The specificity of the timeline meant the team had to define every stage of the physically deteriorating host. To do that, they pulled from an existing example in the universe and the understanding that each Caleb had a life span of about “20-odd-days,” says Collins.

“As Caleb starts to deconstruct, we had a reference to go off of and that was in season two. There is a character named James Delos who finds out that he was a human [and] now is a drone,” Collins explains. “You start seeing little ticks with the guy. He’s scratching at his skin and pulling out his skin — self-destructing. It starts from the inside and works its way to the outside. So we took our cue from that character.”

His own work on the series was supported by Aspinall, who helped him navigate Westworld‘s timeline and adhere to continuity for Caleb’s deterioration.

“I’ve been a fan since season one, I’ve seen every episode, but there are little intricacies and all these highways and — in trying to understand how they built the world of Westworld — sometimes I don’t see the little minute details,” Collins says. “But Jen has been there since season one and will say, ‘Oh yeah. I think that was this.’ Then we’ll go back and watch an episode from season two and say, ‘Ah, there it is.’”

The character Hector Escaton thirty years later in Westworld Season 4

Courtesy of subjects

“There’s a lot of self-reference in the show,” he adds. “The show is very methodical that way.”

While creating multiple Aaron Paul look-a-likes for season four may have been one of the more difficult tasks presented to the makeup effects team in the HBO show’s latest season, they were also part of the effort to deliver on Hale’s new drones. They’re a design inspired by a painting provided to the team by showrunner Lisa Joy, the lily flower and high-end car tech.

“Lisa Joy came to us at one point and said I want an evolved drone and they’re going to be in Hale’s world. We weren’t really originally clear about what they were going to be used for or what they were going to do. But she had a photograph of a painting that she liked that was this elongated figure,” Aspinwall tells THR.

She and Collins took that and began “researching everything from high-end car design to plants and cutting edge 3D printed mechanical limbs” — the kind of stuff, the special makeup effects makeup designer says, that would be a balance of both boundary-pushing tech and organic entities appropriate for Hale’s world.

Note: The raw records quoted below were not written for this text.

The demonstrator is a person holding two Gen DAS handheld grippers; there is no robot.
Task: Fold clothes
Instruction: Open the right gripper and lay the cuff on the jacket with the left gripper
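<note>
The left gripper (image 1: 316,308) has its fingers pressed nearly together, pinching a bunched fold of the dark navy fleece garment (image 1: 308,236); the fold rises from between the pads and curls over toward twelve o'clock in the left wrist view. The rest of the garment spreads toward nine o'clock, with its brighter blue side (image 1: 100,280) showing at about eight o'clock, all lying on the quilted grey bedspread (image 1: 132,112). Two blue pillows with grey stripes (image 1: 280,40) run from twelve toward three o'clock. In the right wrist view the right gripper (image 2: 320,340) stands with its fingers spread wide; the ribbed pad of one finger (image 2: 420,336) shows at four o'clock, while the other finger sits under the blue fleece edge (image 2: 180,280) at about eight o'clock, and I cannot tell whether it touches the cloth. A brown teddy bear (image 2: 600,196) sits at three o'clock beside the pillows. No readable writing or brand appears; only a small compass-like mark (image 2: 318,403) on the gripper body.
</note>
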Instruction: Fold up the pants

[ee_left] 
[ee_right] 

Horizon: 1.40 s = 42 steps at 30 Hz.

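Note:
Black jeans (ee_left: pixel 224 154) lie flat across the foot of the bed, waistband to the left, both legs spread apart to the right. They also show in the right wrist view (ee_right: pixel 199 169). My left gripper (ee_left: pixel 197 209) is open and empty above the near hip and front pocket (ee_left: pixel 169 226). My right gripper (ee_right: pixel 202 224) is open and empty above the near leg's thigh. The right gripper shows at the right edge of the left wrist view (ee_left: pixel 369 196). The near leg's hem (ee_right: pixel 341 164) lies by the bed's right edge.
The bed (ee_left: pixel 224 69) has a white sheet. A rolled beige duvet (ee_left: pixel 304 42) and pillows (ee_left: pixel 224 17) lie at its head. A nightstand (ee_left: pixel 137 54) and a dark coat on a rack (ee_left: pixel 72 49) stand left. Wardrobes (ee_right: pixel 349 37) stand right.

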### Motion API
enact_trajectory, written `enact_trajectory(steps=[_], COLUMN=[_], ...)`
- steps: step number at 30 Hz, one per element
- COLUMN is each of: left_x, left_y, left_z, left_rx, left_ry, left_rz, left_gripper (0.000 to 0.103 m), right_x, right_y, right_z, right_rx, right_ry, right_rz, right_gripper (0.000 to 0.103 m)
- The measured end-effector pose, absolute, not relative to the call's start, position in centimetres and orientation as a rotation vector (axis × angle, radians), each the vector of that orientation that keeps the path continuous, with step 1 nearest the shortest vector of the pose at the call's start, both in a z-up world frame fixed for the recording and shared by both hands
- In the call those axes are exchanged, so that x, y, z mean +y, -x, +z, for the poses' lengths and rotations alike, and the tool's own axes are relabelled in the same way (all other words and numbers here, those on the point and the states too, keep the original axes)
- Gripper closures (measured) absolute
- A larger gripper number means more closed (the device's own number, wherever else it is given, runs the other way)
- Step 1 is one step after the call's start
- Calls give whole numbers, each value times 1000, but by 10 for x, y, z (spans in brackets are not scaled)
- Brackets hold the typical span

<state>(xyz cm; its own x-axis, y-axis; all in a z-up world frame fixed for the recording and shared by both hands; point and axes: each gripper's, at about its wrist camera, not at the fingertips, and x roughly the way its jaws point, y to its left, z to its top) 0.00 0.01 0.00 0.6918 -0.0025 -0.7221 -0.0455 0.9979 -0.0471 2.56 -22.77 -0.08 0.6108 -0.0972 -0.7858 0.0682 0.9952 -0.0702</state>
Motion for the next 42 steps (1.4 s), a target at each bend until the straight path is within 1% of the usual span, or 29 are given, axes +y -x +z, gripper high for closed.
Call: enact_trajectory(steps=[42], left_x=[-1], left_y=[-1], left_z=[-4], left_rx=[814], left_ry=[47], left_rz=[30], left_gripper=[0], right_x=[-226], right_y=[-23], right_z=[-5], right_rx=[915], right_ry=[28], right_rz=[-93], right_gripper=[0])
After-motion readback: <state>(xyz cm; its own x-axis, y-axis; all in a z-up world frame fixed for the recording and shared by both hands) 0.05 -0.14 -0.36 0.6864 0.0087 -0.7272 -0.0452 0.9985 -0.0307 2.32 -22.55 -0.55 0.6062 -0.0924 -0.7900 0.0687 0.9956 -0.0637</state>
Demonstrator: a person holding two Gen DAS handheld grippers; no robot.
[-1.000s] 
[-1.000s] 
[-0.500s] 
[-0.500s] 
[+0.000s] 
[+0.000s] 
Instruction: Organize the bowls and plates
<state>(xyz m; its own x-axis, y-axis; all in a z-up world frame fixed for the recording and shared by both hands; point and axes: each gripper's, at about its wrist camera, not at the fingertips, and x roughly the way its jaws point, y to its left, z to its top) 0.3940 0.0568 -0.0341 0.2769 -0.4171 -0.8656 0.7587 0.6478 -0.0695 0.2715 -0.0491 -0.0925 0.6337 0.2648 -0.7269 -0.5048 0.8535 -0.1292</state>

Tessa Thompson in Westworld Season 4

John Johnson/HBO

“We found our inspiration in this wonderful illustration of a 3D printed image that was based on a Lily,” she adds. “The Lily shape kind of became the head and the body was based on a high-end car design. We took that and morphed that into a really slick-looking body that had the same legs Lisa Joy had in her painting.”

Hale’s vision for a body stretches beyond the idealized conception and respective biological limitations of some human bodies. The result is something that seems to embody practically no differentiation — a rebuke, potentially, of the diversity of human identity — but also embraces different figure types that, looking for it within human society, can at times resemble bodies with disabilities.

“Hale is driving this AI rebellion and hates her mortal, human shell, so she’s creating something called ascension, where you don’t have to have a human body,” Collins says. “You can go to something grander and better and something more efficient for yourself.”

Westworld season four is available to stream on HBO Max.